» Work to be completed
The required result is every line of the records that includes "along".

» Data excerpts
%%

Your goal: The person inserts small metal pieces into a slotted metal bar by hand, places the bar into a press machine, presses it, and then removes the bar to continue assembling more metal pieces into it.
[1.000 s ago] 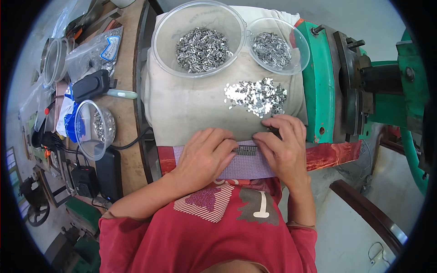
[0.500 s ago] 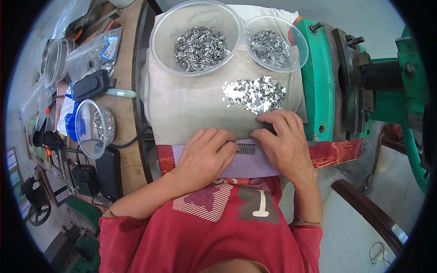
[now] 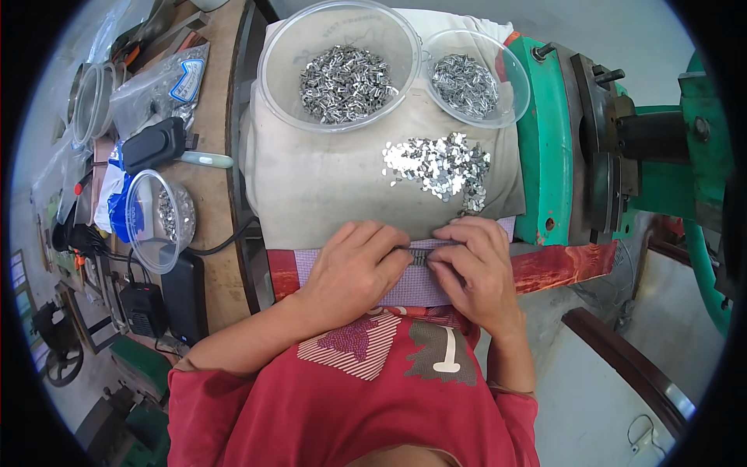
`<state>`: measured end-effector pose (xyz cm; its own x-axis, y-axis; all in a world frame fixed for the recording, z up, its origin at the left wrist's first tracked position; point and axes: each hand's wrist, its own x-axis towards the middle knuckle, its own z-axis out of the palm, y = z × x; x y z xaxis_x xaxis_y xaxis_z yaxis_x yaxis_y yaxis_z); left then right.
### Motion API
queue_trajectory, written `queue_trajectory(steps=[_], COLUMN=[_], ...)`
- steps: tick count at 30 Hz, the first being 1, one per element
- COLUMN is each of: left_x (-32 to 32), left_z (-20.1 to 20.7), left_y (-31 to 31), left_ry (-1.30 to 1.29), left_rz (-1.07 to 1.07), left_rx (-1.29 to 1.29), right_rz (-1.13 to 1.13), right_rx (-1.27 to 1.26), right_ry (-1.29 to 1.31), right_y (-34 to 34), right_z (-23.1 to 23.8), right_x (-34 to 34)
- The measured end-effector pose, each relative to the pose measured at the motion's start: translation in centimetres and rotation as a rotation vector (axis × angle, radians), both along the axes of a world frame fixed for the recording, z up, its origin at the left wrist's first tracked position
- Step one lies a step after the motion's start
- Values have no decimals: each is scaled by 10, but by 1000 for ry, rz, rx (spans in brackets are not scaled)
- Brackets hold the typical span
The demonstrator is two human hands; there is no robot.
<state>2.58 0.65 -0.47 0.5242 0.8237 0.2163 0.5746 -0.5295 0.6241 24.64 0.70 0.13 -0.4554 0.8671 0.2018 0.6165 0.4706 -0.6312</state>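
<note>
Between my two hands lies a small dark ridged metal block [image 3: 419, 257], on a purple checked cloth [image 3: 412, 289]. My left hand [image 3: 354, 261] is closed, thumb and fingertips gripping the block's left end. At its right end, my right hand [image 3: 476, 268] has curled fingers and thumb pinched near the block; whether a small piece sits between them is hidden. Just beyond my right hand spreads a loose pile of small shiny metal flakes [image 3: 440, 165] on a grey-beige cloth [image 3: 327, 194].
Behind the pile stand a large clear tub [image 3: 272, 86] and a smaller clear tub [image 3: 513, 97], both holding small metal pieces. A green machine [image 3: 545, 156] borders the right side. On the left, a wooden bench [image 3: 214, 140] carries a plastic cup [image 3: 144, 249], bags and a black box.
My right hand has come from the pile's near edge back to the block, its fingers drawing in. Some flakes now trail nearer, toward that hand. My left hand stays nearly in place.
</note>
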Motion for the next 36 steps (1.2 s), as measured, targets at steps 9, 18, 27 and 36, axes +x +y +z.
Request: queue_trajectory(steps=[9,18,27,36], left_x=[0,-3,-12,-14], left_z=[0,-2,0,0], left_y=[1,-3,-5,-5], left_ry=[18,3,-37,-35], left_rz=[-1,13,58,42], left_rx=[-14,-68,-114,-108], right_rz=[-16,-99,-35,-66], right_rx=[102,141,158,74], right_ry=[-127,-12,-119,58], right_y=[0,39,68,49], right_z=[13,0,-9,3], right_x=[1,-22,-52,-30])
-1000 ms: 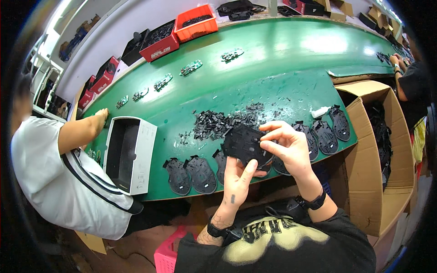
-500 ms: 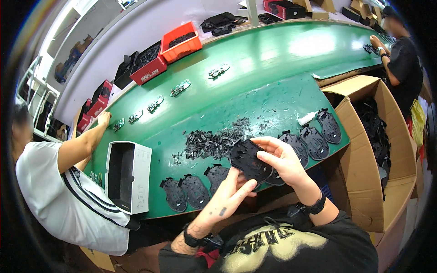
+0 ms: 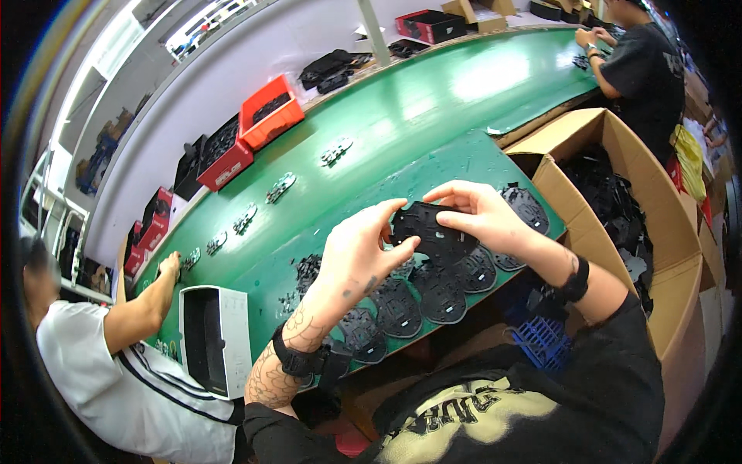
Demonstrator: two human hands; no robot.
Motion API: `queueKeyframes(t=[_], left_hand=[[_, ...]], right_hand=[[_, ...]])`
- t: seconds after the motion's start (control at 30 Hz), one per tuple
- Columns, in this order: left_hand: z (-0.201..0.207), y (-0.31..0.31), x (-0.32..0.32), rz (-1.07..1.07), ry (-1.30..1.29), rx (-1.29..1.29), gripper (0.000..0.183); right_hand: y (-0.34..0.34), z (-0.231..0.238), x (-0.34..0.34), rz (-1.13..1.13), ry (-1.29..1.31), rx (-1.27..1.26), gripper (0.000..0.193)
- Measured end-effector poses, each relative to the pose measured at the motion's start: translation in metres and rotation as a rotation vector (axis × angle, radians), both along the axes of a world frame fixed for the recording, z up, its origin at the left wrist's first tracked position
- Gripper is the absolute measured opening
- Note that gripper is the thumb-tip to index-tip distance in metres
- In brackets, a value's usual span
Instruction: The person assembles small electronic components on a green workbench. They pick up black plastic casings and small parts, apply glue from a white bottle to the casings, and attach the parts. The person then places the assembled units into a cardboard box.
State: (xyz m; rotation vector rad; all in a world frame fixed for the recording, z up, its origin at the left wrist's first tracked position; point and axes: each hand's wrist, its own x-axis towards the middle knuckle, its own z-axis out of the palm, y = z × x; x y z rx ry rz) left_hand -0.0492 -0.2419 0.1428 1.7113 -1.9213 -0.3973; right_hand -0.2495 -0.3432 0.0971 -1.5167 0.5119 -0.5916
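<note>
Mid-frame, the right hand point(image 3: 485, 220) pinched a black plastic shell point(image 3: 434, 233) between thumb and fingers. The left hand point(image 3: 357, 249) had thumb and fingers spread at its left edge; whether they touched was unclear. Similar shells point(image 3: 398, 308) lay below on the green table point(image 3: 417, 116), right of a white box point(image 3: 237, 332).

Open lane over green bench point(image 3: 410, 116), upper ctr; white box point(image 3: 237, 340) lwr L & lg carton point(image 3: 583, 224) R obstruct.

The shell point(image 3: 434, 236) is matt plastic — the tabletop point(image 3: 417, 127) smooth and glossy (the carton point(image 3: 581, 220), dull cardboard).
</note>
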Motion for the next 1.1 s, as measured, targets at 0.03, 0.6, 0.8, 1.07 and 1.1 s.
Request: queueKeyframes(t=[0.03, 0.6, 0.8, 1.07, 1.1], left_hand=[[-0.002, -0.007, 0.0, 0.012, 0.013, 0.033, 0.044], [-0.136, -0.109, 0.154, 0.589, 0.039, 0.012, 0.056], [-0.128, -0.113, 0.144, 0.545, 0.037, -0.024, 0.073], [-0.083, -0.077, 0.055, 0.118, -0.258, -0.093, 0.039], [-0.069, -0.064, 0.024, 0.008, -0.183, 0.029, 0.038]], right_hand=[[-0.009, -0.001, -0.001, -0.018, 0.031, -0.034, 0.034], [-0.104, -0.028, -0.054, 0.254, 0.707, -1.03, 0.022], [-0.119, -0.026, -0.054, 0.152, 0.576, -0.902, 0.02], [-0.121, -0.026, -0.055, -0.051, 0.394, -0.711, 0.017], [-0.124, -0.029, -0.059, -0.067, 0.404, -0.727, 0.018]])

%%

» Result for this task
- The measured end-effector pose, each relative to the pose measured at the motion's start: translation in centimetres and rotation as a rotation vector (axis × angle, radians), both along the axes of a world frame fixed for the recording, z up, its origin at the left wrist's first tracked position
- Measured end-effector poses, each relative to the pose measured at the motion's start: translation in metres and rotation as a rotation vector (axis × angle, radians), both along the axes of a world frame fixed for the recording, z up, its origin at the left wrist's first tracked position

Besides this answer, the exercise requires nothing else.